If you build using the command “make”, the “test” file will be part of the created iso image. (It is not part of the kernel itself but part of the iso image).

Let GRUB know about the module so it is loaded alongside your kernel. To configure GRUB, change the menuentry in the grub.cfg file and add the “module” keyword and pass in the path to where the “test” file is contained in the iso image (/boot/test in this example).

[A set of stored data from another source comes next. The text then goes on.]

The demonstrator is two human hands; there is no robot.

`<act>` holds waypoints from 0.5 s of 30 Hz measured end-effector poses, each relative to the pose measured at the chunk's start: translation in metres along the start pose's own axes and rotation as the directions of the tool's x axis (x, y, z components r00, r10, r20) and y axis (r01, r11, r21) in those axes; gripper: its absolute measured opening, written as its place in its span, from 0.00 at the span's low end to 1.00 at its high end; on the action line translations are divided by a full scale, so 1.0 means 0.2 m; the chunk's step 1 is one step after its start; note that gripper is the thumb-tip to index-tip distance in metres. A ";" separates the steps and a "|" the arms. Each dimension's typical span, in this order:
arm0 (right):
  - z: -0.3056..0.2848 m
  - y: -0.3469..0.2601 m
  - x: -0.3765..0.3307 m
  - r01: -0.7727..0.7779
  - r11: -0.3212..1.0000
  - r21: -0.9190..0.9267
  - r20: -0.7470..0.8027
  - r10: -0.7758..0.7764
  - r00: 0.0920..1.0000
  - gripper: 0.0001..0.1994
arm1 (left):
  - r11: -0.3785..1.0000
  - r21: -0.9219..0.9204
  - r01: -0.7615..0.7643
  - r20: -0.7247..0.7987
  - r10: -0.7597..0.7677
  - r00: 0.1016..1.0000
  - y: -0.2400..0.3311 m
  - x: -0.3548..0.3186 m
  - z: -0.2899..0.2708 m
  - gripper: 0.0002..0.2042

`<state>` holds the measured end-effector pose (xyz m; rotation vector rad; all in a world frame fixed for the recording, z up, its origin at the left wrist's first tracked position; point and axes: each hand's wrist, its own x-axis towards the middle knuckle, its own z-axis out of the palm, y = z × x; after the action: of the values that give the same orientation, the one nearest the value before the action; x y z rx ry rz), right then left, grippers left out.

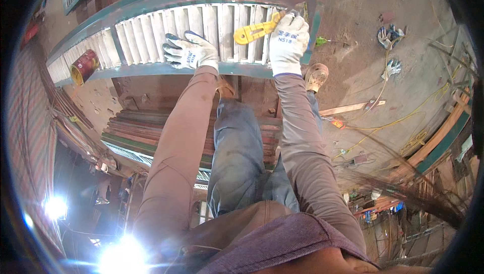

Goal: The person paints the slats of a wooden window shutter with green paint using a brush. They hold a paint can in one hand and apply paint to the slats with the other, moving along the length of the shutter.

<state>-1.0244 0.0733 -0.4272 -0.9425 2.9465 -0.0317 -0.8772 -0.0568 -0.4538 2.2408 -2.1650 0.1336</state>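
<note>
A long louvered shutter panel (143, 35) with pale slats and a worn green frame lies across the space before me. My left hand (192, 52), in a white glove with dark fingertips, rests on its slats, fingers spread and holding nothing. Near the panel's right end, my right hand (289, 45), gloved the same way, is closed around a yellow-handled tool (254, 32). The slotted handle, with a hole at its end, points left over the slats. The tool's working end is mostly hidden by the glove, so its exact kind is unclear.
A dark red can (84, 66) tilts on the panel's left end. Stacked wooden frames (136, 133) lie behind my legs. Loose gloves (389, 37), a wooden strip (350, 108) and a yellow cord (398, 124) are on the floor at right. A bright lamp (122, 258) glares at lower left.
</note>
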 end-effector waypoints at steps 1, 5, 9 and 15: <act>-0.01 -0.02 0.01 -0.006 0.999 -0.044 0.039 0.008 0.999 0.19 | 1.000 0.011 -0.003 -0.015 0.004 1.000 -0.02 0.00 0.03 0.30; 0.04 0.00 -0.19 0.077 0.993 -0.088 0.044 -0.074 0.996 0.20 | 0.999 0.045 -0.022 -0.044 0.024 0.999 -0.06 0.00 0.06 0.31; 0.01 0.08 -0.38 0.146 0.989 -0.032 0.137 -0.140 0.981 0.20 | 1.000 0.004 -0.008 -0.032 0.008 0.999 -0.02 0.00 0.02 0.31; -0.22 0.44 -0.39 0.094 0.920 0.380 0.048 -0.121 0.991 0.17 | 0.999 0.046 -0.001 -0.057 0.004 0.998 -0.06 0.01 0.06 0.31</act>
<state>-1.0142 0.1915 -0.3827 -1.0149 2.6751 -0.5370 -0.8652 -0.0584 -0.4650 2.2291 -2.1582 0.2466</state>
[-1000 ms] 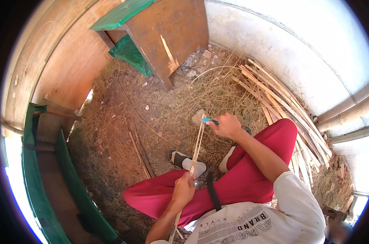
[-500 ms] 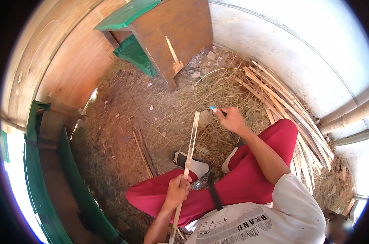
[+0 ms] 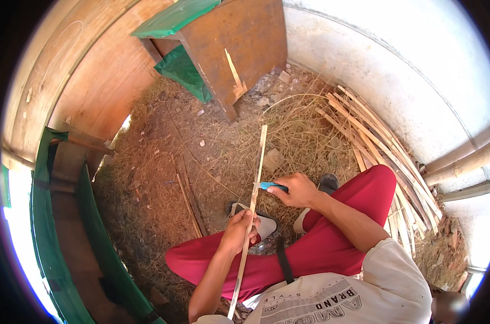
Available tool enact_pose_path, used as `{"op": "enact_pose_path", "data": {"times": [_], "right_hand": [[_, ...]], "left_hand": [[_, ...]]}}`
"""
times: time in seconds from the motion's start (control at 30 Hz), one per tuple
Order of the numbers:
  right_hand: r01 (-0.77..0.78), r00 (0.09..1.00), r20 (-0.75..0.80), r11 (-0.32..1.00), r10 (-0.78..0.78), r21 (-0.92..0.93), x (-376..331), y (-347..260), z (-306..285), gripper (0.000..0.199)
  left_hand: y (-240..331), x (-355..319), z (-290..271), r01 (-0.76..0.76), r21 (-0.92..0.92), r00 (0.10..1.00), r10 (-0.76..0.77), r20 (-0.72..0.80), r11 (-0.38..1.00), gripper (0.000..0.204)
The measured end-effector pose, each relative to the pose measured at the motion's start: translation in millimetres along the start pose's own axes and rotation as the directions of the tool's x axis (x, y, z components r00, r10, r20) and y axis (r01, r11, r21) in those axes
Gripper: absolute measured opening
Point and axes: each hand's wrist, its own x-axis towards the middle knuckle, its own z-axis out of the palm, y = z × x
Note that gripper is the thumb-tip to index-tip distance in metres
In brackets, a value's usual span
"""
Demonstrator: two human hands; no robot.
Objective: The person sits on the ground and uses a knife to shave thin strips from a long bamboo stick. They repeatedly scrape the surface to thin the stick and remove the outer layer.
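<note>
A long, thin pale bamboo strip (image 3: 260, 154) runs slantwise from my lap up past my feet. My left hand (image 3: 237, 233) is closed around it near its middle, just above my knee. In my right hand (image 3: 299, 190) is a blue utility knife (image 3: 271, 186), gripped by its handle. Its blade end meets the strip from the right, a little beyond my left hand. Whether the blade has cut into the strip is too small to tell.
Long split strips (image 3: 388, 146) are piled at the right along the white wall (image 3: 385, 65). Ahead stands a brown wooden cabinet (image 3: 250, 43) with a green cover. Dry fibres (image 3: 293, 127) litter the ground beyond my feet. A green-edged bench (image 3: 102, 243) stands at the left.
My right hand has brought the knife down and nearer to me, from beyond the strip's far end to its side. The strip's far end now reaches farther away; my left hand is slightly higher.
</note>
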Motion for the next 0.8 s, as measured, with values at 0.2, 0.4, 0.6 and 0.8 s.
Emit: {"op": "enact_pose_path", "data": {"times": [0.2,0.4,0.6,0.8], "right_hand": [[0.009,1.000,-0.014,1.000,-0.009,-0.029,-0.2,2.5,-1.9,0.032],[-0.017,1.000,-0.013,0.988,0.015,-0.154,-0.2,5.2,-5.6,0.035],[-0.009,0.999,-0.036,0.977,0.001,-0.215,-0.9,11.4,2.1,0.038],[-0.063,0.998,-0.012,0.970,0.061,-0.236,0.8,13.5,5.3,0.038]], "left_hand": [[2.5,13.2,0.7,0.006,-0.094,0.997,0.002,0.082,0.996,0.025],[2.2,14.5,2.5,0.057,-0.162,0.989,-0.034,0.145,0.985,0.027],[1.7,9.6,7.2,0.059,-0.140,0.996,-0.048,0.081,0.988,0.028],[-3.5,4.9,13.2,0.031,-0.073,0.999,-0.033,-0.034,0.997,0.027]]}}
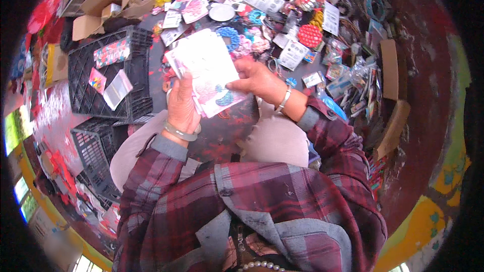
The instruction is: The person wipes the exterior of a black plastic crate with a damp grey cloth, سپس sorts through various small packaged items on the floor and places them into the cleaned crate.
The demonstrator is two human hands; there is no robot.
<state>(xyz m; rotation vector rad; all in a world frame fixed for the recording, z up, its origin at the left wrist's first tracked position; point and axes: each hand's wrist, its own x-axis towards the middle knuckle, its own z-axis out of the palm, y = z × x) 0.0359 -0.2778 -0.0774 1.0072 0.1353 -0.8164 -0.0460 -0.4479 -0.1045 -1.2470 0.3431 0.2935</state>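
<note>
A stack of white and pink cards (201, 60) is held up in front of me, above the dark table. My left hand (182, 105) grips its left edge, the thumb lying along the side. On the right edge, the thumb and fingers of my right hand (262, 84) pinch the cards. Teal striped oval shapes (224, 98) show near the lower corner; whether they are printed or attached, I cannot tell. Glare washes out the top card's upper part. Just beyond the stack lies a blue ruffled hair tie (228, 39).
Hair accessories and small cards are heaped across the far table, including a red dotted round item (310, 36). At left, a black plastic crate (80, 90) bears several small packets. An open cardboard box (103, 5) stands far left; cardboard flaps (393, 70) edge the pile at right.
</note>
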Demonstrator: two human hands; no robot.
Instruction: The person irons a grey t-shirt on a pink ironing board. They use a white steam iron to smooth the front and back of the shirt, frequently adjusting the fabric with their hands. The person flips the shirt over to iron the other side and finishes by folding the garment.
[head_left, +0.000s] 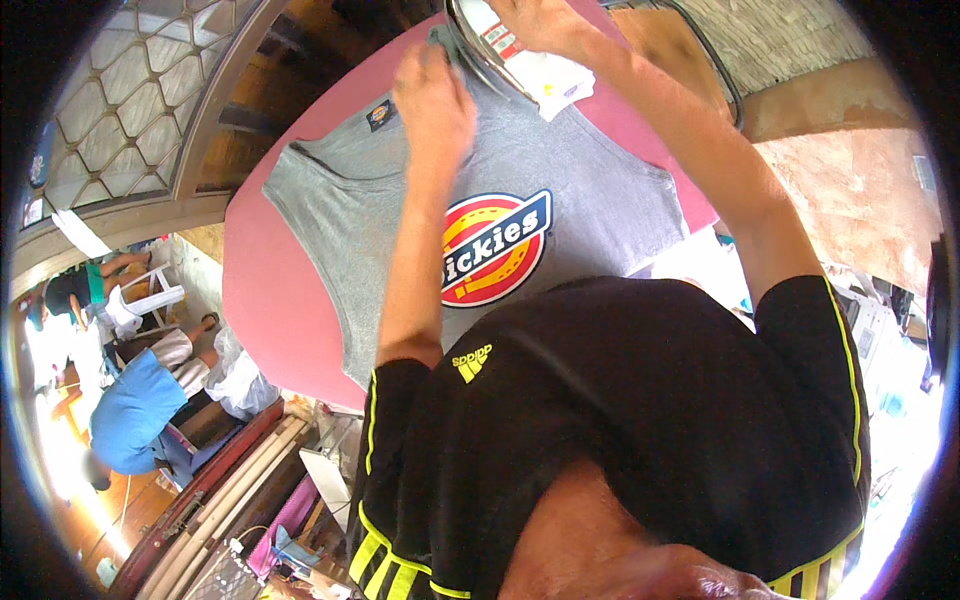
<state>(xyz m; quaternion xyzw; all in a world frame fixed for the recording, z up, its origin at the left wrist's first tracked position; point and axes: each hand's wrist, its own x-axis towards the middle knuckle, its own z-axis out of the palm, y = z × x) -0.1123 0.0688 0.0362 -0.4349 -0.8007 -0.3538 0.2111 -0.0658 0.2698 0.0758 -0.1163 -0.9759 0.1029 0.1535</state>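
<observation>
- Fingers of the left hand [437,100] are seen loosely bent and partly spread, lowered over the neckline of the grey sleeveless garment [595,180]; whether any cloth is pinched cannot be told, as the tips are blurred.
- Fingers of the right hand [545,22] are set at the top of the white iron [515,65]; they are cut by the upper edge, so how far they are closed cannot be told.
- Beneath both hands, the garment is spread across the pink board [270,290], its round red-and-yellow emblem [490,270] turned up.
- Beyond the board, a metal lattice [135,95] is seen at upper left.
- Farther off at lower left, a person in blue [138,410] is seen bent over.
</observation>
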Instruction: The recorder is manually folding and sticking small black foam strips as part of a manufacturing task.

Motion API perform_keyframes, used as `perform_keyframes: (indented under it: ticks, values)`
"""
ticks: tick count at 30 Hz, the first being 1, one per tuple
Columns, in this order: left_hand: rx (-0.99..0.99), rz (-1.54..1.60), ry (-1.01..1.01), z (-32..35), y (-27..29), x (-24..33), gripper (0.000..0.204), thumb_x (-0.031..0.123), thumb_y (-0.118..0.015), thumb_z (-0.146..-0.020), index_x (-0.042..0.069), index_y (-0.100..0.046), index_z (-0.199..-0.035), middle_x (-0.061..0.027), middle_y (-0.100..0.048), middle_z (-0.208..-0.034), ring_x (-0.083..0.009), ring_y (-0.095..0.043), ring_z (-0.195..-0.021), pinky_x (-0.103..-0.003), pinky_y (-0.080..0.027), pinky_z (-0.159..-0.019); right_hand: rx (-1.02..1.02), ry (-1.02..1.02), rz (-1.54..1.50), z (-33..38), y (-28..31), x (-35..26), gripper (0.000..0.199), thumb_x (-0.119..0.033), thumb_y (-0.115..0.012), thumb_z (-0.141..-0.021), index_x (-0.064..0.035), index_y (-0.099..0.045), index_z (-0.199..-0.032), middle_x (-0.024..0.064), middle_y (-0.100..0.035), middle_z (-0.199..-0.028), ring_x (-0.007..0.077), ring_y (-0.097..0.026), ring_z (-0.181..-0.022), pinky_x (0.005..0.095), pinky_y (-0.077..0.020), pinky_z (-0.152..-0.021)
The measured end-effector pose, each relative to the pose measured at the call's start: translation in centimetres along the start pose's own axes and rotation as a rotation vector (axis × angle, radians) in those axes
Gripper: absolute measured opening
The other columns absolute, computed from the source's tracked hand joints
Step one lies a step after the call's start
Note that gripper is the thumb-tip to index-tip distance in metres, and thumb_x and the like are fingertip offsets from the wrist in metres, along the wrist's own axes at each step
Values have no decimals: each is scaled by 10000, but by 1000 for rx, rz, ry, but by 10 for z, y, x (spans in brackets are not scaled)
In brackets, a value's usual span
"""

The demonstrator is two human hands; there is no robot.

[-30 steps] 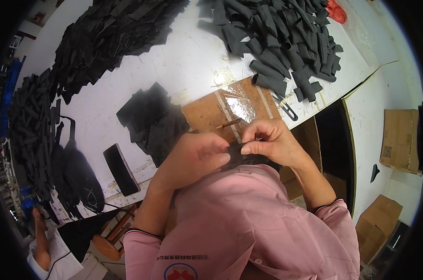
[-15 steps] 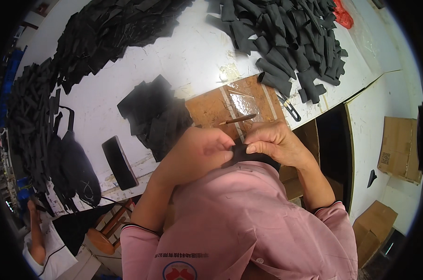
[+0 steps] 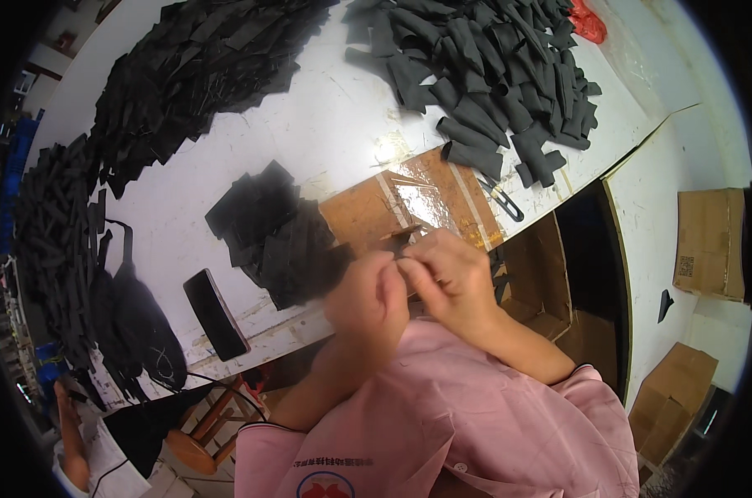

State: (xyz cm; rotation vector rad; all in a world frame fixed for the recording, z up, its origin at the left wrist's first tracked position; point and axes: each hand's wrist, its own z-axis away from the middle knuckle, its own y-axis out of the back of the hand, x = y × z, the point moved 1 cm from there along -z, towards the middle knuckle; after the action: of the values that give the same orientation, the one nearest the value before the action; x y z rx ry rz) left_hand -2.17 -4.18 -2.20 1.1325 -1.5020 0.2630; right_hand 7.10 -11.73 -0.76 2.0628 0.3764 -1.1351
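Head view: the gap between left hand [image 3: 366,300] and right hand [image 3: 455,274] is being closed, so a small black fabric piece [image 3: 399,242] is being mostly covered, pinched in the right grip near the flat brown board [image 3: 359,207]; the closed left grip's contents are being hidden.

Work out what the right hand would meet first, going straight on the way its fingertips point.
The right hand would likely meet the left hand first; depth is unclear, and they may be touching.
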Motion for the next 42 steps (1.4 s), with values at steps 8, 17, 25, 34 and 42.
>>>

# timeout in seconds, -1 waits indefinitely without timing out ever
set timeout=-1

# first entry is the default entry to boot after a timeout
set default=0

# custom kernel
# https://www.gnu.org/software/grub/manual/grub/grub.html#menuentry
menuentry "The worst kernel ever" {
        multiboot /boot/kernel
        module /boot/test /boot/test
}

An explanation of all parameters allowed by the menuentry is contained in https://www.gnu.org/software/grub/manual/grub/grub.html#menuentry.

In your assembler file which eventually calls the kernel’s main function, right before calling main, push ebx and eax in this order onto the stack. The multibootloader will write the address of the multiboot information data structure into ebx and the multiboot magic number into eax. Pushing data onto the stack will actually make those pushed bytes available as parameters to the called function in your C code! This is part of the Application Binary Interface (ABI) used which defines this behaviour.

bits 32

section .multiboot               ;according to multiboot spec
        dd 0x1BADB002            ;set magic number for bootloader
        dd 0x0                   ;set flags
        dd - (0x1BADB002 + 0x0)  ;set checksum

section .text
global start
extern main                      ;defined in the C file

start:
        cli                      ;block interrupts
        mov esp, stack_space     ;set stack pointer

        
        push   ebx             ;Push the pointer to the Multiboot information structure.
        push   eax             ;Push the magic value.

        call main                ; call main
        hlt                      ;halt the CPU

section .bss
resb 8192                        ;8KB for stack
stack_space:

Now update your kernel’s main function. An example is contained at the bottom of the multiboot specification. I will only list excerpts from there because there is quite a bit of code involved for printing strings via the BIOS.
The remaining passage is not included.